--- TASK PROMPT ---
Your task is to copy every line of the records below that contains "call".
Segment Start: DATA SHOWN
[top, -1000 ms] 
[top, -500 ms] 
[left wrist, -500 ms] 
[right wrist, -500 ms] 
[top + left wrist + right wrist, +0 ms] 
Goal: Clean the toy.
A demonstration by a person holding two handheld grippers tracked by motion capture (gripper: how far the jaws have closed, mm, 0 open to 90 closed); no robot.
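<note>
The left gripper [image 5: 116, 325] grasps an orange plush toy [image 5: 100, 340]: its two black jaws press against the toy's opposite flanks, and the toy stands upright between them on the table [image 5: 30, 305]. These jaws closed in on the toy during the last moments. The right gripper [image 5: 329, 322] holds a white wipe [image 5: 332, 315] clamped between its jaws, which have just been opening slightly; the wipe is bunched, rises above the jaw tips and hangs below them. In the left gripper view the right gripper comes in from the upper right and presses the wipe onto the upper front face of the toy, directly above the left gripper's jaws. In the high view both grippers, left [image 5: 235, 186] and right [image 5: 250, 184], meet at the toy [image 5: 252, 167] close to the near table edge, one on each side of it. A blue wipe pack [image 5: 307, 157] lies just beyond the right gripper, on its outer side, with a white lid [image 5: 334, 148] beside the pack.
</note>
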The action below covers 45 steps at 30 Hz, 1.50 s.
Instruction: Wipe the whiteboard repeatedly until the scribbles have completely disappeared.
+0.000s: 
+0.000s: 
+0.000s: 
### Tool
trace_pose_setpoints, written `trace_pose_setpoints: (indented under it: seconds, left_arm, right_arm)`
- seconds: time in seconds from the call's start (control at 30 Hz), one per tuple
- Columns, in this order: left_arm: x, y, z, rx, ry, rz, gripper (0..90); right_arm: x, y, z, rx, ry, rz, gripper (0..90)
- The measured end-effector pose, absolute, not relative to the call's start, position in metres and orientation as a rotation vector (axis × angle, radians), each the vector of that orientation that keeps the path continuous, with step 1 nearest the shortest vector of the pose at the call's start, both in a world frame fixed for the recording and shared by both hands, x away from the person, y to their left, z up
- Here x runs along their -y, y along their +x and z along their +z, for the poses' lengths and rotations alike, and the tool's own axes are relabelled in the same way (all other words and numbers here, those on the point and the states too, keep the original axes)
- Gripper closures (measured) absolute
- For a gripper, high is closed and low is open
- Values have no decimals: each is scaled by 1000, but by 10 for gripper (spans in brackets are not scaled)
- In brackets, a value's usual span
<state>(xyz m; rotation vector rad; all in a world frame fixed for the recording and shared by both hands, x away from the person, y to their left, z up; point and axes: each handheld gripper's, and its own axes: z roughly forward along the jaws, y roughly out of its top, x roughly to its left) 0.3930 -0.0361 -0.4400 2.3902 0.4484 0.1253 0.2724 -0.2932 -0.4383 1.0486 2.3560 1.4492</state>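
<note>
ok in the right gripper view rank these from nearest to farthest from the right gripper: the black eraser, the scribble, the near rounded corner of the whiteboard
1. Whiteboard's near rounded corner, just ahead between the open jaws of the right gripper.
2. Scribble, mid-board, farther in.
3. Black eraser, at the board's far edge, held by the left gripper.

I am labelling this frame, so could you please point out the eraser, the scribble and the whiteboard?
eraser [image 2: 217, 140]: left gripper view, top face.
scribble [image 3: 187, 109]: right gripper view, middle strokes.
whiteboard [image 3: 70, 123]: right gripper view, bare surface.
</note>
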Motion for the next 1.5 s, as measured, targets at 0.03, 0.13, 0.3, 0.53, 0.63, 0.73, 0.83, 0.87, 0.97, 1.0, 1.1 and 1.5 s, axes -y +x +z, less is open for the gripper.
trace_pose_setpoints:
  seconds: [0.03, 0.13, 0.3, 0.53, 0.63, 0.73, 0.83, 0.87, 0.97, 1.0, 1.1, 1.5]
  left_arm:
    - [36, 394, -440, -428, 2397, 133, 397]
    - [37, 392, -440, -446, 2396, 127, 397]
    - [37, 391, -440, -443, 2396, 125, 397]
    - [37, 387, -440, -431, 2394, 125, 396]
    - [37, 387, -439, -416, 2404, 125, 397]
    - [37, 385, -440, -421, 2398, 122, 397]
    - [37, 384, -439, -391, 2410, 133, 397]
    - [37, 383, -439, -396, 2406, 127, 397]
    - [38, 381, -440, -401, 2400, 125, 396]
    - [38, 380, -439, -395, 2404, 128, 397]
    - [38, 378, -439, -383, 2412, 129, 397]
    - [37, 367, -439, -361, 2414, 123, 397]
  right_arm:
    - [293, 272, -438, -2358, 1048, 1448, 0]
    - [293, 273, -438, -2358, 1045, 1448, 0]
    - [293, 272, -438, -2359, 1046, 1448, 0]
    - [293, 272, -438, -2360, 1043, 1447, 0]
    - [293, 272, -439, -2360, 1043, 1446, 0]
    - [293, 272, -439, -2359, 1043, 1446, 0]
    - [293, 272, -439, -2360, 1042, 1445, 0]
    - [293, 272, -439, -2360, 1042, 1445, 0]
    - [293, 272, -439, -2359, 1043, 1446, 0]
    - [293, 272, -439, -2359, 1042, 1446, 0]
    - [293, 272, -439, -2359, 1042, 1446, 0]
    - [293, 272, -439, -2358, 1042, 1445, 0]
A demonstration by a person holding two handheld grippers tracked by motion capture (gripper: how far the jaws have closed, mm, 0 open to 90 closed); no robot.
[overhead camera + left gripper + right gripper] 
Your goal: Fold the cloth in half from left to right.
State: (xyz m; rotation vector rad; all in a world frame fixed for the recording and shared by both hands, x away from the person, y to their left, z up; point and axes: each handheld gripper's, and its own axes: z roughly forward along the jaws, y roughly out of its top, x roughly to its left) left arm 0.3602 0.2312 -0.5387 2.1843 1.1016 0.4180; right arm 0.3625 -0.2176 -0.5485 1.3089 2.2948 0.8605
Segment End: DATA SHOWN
--- RESPONSE AREA ---
- seconds: time in seconds from the call's start (control at 30 Hz), one per tuple
- The measured end-effector pose, absolute, not relative to the call's start, position in metres and orientation as a rotation vector (axis × angle, radians), each the vector of that orientation that keeps the path continuous, with step 1 nearest the shortest vector of the pose at the call's start, both in a world frame fixed for the recording and shared by both hands, x away from the person, y to their left, z up

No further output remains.